Pluto [9] was developed at Ohio State University. Its main objective is to use placement functions to improve locality and to integrate tiling into the polyhedron model. Its target architectures are multicores and graphical processing units (GPUs).

GRAPHITE [45] is an extension of the GCC compiler suite whose ultimate aim is to apply polyhedral optimization and parallelization techniques, where possible, to run-of-the-mill programs. GRAPHITE looks for static control parts (SCoPs) in the GCC intermediate representation, generates their polyhedral representation, applies transformations, and generates target code using CLooG. At the time of writing, the set of available transformations is still rudimentary, but is supposed to grow.

Related Entries

Banerjee’s Dependence Test

Code Generation

Dependence Abstractions

Dependence Analysis

HPF (High Performance Fortran)

Loop Nest Parallelization

OpenMP

Scheduling Algorithms

Speculative Parallelization of Loops

Task Graph Scheduling

Tiling

Bibliographic Notes and Further Reading

The development of the polytope model was driven by two nearly disjoint communities. Hardware architects wanted to take a set of recurrence equations, expressing, for instance, a signal transformation, and derive a parallel processor array from it. Compiler designers wanted to take a sequential loop nest and derive parallel loop code from it.

One can view the seed of the model for architecture in the seminal paper by Karp, Miller, and Winograd on analyzing recurrence equations [34] and the seed for software in the seminal paper by Lamport on Fortran DO loop parallelization [36]. Lamport used hyperplanes (the slices in the polyhedron that make up the parallel steps), instead of polyhedra. In the early 1980s, Quinton drafted the components of the polyhedron model [42], still in the hardware context (at that time: systolic arrays).

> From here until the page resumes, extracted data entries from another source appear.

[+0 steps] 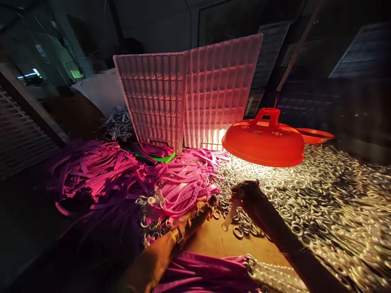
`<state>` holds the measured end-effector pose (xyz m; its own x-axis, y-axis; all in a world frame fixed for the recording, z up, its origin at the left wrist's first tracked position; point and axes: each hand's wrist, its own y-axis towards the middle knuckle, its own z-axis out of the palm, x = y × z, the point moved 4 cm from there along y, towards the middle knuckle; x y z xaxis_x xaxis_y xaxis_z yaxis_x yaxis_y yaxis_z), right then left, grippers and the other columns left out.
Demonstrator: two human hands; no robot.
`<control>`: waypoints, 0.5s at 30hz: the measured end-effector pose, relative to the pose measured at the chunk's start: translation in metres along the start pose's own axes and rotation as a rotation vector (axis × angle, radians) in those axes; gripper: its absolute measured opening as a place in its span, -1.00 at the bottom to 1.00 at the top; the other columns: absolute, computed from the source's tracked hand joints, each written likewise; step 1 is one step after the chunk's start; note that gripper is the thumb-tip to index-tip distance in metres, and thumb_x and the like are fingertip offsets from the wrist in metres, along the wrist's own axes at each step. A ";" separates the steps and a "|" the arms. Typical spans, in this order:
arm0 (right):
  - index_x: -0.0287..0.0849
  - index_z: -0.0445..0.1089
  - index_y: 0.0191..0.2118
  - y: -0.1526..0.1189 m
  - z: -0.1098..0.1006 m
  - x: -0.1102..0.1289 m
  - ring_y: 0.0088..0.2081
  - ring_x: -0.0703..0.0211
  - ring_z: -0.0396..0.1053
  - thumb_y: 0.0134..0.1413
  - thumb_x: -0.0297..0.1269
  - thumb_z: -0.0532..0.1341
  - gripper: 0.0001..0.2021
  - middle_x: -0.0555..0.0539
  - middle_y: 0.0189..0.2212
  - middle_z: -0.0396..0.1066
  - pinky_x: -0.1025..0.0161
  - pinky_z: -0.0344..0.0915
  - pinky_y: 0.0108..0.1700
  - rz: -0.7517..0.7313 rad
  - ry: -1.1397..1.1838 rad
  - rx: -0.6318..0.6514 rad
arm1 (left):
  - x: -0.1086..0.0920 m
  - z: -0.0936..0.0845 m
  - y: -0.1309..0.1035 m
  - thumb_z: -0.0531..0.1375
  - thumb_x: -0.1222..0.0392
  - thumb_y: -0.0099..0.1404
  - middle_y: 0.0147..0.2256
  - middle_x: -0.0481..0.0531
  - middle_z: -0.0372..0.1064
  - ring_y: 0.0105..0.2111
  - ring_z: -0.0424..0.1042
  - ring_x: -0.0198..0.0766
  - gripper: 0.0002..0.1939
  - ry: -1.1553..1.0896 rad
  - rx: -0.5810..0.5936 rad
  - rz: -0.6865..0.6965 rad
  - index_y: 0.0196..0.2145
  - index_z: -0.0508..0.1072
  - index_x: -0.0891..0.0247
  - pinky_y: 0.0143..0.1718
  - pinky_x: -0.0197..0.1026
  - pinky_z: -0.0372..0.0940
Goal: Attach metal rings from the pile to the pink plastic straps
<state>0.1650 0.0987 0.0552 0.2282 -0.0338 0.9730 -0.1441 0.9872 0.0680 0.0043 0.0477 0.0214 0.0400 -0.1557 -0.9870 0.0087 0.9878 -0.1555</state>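
My left hand (201, 206) reaches in from the lower left, its fingers drawn together beside a metal ring (216, 214); whether they grip that ring I cannot tell. To its right, my right hand (249, 194) is closed on a pale translucent strip (231, 216), which hangs down from the fingers. Loose metal rings (238, 232) lie just below and around the right hand. Pink straps (189, 179) are heaped beyond the left hand, and some rings (150, 200) lie on the near side of that heap.
An orange lamp (264, 142) hangs low over a broad pile of rings (330, 191). Two ribbed plastic panels (152, 97) stand upright behind. A bundle of pink straps (207, 272) with pale beaded strands (271, 272) lies on the tabletop (210, 238) near me.
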 end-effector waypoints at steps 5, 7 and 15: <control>-0.14 0.22 -0.34 0.000 0.002 -0.005 -0.66 0.40 0.03 -0.09 0.04 0.27 -0.63 0.11 -0.61 0.15 0.41 0.01 -0.68 0.092 -0.099 0.064 | 0.012 0.007 0.013 0.07 -0.23 0.13 -0.65 -0.12 0.10 -0.66 0.03 -0.43 -0.57 -0.299 0.062 -0.059 -0.55 0.23 0.22 -0.59 -0.27 -0.08; -0.15 0.18 -0.37 -0.006 0.011 -0.015 -0.65 0.43 -0.03 -0.07 0.05 0.25 -0.63 0.14 -0.63 0.08 0.43 -0.01 -0.66 0.091 -0.113 0.098 | 0.019 0.007 0.018 0.16 -0.23 0.02 -0.65 -0.15 0.09 -0.67 0.03 -0.45 -0.56 -0.361 0.045 -0.087 -0.52 0.22 0.23 -0.62 -0.29 -0.10; -0.13 0.06 -0.36 -0.024 0.025 -0.037 -0.63 0.39 0.01 0.19 -0.01 0.00 -0.72 0.11 -0.59 0.08 0.42 0.05 -0.64 -0.061 -0.282 0.120 | 0.006 0.016 0.004 0.22 -0.12 0.02 -0.69 -0.22 -0.13 -0.69 -0.17 -0.51 -0.55 -0.396 0.137 -0.048 -0.60 0.06 0.20 -0.64 -0.29 -0.26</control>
<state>0.1360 0.0721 0.0231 -0.0341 -0.1513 0.9879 -0.2551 0.9571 0.1378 0.0202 0.0507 0.0152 0.4168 -0.2168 -0.8828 0.1517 0.9741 -0.1676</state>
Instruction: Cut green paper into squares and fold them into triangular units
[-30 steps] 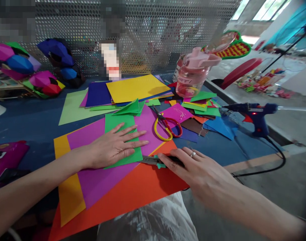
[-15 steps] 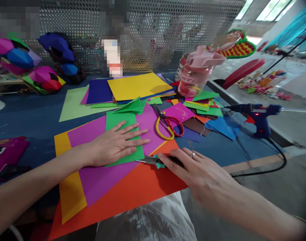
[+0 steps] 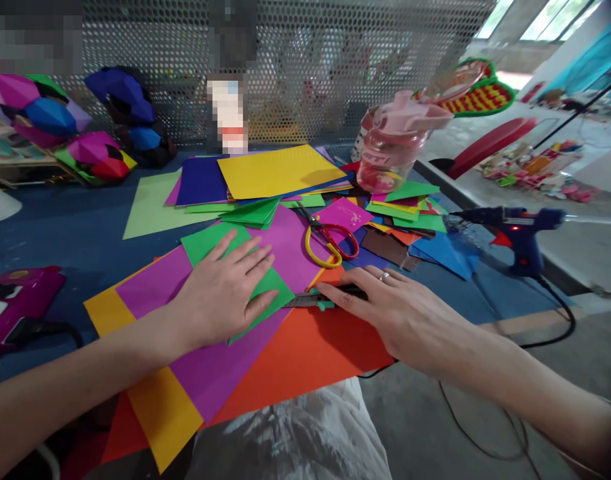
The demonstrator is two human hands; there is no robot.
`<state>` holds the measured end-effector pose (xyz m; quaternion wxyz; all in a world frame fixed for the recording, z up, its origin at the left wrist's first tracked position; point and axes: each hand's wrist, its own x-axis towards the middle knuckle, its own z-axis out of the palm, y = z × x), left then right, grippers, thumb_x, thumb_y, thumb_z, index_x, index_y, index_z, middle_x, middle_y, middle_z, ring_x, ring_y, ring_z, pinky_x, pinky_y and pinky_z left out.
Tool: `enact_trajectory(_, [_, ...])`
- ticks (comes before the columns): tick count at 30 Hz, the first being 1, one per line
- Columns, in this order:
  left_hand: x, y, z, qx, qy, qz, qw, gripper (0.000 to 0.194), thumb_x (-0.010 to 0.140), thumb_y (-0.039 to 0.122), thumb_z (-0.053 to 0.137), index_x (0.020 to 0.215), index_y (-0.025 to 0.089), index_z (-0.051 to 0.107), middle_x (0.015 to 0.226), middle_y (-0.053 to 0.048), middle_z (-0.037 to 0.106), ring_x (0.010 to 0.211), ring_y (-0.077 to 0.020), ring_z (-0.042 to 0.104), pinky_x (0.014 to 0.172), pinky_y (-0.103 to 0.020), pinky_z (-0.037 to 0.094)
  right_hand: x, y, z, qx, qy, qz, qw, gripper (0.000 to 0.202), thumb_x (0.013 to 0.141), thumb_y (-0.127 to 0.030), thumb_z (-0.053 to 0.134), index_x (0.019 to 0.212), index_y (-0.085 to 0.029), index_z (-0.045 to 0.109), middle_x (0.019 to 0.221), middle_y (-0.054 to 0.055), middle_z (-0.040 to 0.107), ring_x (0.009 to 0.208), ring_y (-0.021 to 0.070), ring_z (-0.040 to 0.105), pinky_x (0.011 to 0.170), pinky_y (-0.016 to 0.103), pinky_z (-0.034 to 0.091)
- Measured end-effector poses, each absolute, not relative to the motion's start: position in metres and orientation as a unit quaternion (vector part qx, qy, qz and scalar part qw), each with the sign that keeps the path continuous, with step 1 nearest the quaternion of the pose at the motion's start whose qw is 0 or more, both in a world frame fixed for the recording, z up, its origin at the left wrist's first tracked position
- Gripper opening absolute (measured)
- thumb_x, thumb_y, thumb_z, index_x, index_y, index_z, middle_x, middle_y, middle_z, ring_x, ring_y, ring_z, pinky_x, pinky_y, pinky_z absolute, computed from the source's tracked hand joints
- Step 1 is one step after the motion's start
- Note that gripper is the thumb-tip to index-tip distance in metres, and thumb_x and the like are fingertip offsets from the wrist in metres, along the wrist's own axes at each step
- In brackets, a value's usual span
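Note:
My left hand lies flat with fingers spread, pressing on a green foam or paper sheet. Under the green sheet lie a purple sheet, a yellow-orange sheet and, lowest, a red-orange sheet that overhangs the table's front edge. A utility knife is gripped in my right hand, its blade beside the green sheet's right corner; whether it touches is unclear. Scissors with one yellow and one red handle rest on the purple sheet, near a folded green piece.
Stacked coloured sheets, a pink bottle and offcuts lie farther back. A blue glue gun with a cord stands at the right edge. A magenta tool sits left; coloured paper shapes stand behind a mesh panel's front.
The green, purple and yellow-orange sheets have turned counterclockwise, with my left hand moving slightly left. The scissors have shifted a little left. My right hand and the knife have moved slightly away from me.

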<state>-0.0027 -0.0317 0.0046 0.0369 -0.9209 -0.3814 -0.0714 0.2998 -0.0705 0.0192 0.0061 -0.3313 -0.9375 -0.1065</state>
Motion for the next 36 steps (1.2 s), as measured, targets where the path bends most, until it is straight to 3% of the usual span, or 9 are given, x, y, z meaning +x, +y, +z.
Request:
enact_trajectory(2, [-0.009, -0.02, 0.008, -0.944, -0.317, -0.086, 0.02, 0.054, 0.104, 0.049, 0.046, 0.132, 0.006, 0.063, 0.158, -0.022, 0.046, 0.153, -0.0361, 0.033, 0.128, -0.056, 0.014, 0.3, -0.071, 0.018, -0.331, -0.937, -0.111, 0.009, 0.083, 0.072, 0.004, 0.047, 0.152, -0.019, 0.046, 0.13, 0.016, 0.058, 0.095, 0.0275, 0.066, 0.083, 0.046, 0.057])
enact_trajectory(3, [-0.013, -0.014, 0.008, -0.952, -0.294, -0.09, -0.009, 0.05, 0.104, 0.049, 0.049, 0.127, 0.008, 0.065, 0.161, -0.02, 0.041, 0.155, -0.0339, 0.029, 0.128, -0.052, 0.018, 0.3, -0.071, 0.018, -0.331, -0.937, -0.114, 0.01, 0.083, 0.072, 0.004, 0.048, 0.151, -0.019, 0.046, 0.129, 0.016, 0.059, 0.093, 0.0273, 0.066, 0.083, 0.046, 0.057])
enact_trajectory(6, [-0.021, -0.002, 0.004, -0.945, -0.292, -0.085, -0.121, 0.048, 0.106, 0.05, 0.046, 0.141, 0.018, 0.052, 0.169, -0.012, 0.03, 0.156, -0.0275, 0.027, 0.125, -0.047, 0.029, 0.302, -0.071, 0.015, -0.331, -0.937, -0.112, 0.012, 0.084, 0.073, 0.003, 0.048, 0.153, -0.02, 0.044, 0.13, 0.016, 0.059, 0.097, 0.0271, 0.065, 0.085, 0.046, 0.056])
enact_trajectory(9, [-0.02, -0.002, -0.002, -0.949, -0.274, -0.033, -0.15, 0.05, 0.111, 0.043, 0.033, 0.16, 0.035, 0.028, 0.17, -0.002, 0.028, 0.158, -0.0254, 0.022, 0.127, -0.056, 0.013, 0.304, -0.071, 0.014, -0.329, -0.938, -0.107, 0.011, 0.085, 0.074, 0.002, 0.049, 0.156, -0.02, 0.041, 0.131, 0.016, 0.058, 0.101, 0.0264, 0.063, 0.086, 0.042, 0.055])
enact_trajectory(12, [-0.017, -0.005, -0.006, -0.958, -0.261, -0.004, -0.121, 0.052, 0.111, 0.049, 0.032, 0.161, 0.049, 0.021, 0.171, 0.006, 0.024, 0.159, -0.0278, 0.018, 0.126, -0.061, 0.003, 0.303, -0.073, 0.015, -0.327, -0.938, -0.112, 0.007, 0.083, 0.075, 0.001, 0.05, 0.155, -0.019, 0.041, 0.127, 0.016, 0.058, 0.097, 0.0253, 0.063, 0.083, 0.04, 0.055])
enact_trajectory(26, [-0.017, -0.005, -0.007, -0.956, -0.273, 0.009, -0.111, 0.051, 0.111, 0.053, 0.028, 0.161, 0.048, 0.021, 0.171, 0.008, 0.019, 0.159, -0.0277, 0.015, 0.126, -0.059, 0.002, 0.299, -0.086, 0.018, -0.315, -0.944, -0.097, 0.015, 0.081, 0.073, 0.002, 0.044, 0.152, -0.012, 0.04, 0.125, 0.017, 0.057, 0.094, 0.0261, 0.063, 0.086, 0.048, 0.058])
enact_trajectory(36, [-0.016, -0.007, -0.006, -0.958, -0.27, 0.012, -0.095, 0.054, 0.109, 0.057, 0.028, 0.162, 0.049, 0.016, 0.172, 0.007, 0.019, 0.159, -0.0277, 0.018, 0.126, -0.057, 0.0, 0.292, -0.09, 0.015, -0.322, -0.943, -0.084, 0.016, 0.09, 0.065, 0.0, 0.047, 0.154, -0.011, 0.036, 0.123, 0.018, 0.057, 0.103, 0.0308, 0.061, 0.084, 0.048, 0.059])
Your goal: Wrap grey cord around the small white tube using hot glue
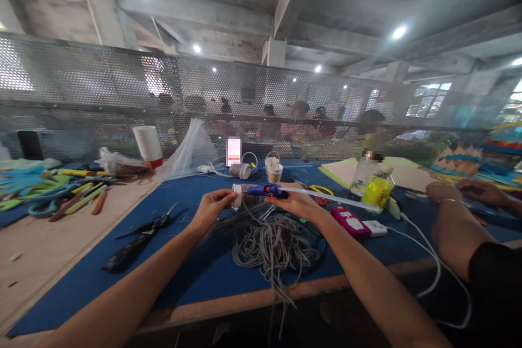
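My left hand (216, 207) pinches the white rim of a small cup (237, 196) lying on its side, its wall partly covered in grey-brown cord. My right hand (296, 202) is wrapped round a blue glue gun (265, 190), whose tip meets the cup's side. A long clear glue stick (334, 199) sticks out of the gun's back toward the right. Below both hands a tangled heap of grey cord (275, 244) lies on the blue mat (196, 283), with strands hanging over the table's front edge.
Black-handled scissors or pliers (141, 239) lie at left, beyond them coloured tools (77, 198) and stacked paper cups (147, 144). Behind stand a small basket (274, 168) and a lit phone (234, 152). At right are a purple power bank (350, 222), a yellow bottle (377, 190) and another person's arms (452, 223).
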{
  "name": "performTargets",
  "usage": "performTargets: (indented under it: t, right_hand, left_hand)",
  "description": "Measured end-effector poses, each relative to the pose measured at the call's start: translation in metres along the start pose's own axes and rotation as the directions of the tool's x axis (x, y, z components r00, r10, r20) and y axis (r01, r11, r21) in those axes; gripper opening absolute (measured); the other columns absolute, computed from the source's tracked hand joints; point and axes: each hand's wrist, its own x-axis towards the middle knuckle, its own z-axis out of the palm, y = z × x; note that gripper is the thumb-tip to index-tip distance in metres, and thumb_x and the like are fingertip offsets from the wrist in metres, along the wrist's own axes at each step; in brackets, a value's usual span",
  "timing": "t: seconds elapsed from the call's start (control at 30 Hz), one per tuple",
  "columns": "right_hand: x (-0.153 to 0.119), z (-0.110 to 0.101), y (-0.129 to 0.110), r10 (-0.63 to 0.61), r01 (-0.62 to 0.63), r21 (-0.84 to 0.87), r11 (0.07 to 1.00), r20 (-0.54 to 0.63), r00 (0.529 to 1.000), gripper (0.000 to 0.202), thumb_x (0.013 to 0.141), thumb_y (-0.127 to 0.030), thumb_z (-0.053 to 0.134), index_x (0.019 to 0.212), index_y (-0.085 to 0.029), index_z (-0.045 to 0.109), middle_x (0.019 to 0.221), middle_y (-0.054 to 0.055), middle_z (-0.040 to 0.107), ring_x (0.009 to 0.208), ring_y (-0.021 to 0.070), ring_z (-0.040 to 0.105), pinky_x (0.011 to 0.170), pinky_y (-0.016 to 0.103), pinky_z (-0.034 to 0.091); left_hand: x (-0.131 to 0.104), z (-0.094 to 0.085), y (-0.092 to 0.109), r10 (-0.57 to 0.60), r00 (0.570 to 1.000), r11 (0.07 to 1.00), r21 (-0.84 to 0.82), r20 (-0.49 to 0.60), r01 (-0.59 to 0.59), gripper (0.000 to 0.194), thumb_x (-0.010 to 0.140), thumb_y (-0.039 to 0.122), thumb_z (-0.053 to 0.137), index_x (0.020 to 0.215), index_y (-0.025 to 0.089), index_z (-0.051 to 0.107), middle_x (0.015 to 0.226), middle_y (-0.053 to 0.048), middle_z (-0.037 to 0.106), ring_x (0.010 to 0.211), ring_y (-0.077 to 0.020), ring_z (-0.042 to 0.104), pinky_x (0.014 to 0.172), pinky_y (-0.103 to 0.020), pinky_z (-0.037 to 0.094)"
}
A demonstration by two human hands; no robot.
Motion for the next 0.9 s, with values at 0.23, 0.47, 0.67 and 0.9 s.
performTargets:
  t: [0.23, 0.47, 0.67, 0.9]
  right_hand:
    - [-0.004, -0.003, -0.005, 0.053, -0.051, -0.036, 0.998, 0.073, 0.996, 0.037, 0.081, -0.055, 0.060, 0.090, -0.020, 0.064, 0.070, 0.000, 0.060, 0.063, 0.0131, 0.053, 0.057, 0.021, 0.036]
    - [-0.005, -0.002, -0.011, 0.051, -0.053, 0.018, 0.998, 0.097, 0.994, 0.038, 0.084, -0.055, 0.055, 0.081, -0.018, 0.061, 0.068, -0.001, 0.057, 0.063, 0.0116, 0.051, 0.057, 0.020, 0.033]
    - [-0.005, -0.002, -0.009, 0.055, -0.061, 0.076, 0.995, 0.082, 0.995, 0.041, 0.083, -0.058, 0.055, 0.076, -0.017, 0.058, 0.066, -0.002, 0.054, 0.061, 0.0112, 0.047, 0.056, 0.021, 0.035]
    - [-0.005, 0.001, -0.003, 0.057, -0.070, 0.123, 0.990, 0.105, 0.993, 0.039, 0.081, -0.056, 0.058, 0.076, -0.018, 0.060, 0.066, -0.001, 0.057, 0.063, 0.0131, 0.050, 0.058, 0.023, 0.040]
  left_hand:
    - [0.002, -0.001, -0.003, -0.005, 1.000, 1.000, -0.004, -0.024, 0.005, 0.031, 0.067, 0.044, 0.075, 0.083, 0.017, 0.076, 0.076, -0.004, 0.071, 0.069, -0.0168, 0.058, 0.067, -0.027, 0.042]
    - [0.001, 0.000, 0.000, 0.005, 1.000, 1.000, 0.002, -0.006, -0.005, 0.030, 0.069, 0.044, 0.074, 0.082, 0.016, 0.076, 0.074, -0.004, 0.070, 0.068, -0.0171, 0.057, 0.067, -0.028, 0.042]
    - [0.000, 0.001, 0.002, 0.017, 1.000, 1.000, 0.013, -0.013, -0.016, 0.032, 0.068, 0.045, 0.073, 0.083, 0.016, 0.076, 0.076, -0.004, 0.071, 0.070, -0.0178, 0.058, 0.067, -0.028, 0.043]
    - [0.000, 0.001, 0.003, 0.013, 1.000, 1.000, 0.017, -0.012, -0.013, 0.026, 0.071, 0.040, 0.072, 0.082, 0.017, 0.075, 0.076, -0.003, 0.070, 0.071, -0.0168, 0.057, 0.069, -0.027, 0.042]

The two communities met around the end of the 1980s at various workshops and conferences, notably the International Conference on Supercomputing and CONPAR and PARLE, the predecessors of the Euro-Par series. Two developments made the polyhedron model ready for compilers: parametric integer programming, worked out by Feautrier [19], which is used for dependence analysis, scheduling and code generation, and seminal work on code generation by Irigoin et al. [131]. Finally, Lengauer [37] gave the model its name.

The 1990s saw the further development of the theory underlying the model’s methods, particularly for scheduling, placement, and tiling. Extensions and applications other than loop parallelization came mainly in the latter part of the 1990s and in the following decade.

A number of textbooks focus on polyhedral methods. There is the three-part series of Banerjee [35], a book on tiling by Xue [50], and a comprehensive book on scheduling by Darte et al. [15]. Collard [12] applies the model to the optimization of loop nests for sequential as well as parallel execution and studies a similar model for recursive programs.

In the past several years, the polyhedron model has become more mainstream. The seed of this development was an advance in code generation methods [6]. With the GCC community taking an interest, it is to be expected that polyhedral methods will increasingly find their way into production compilers.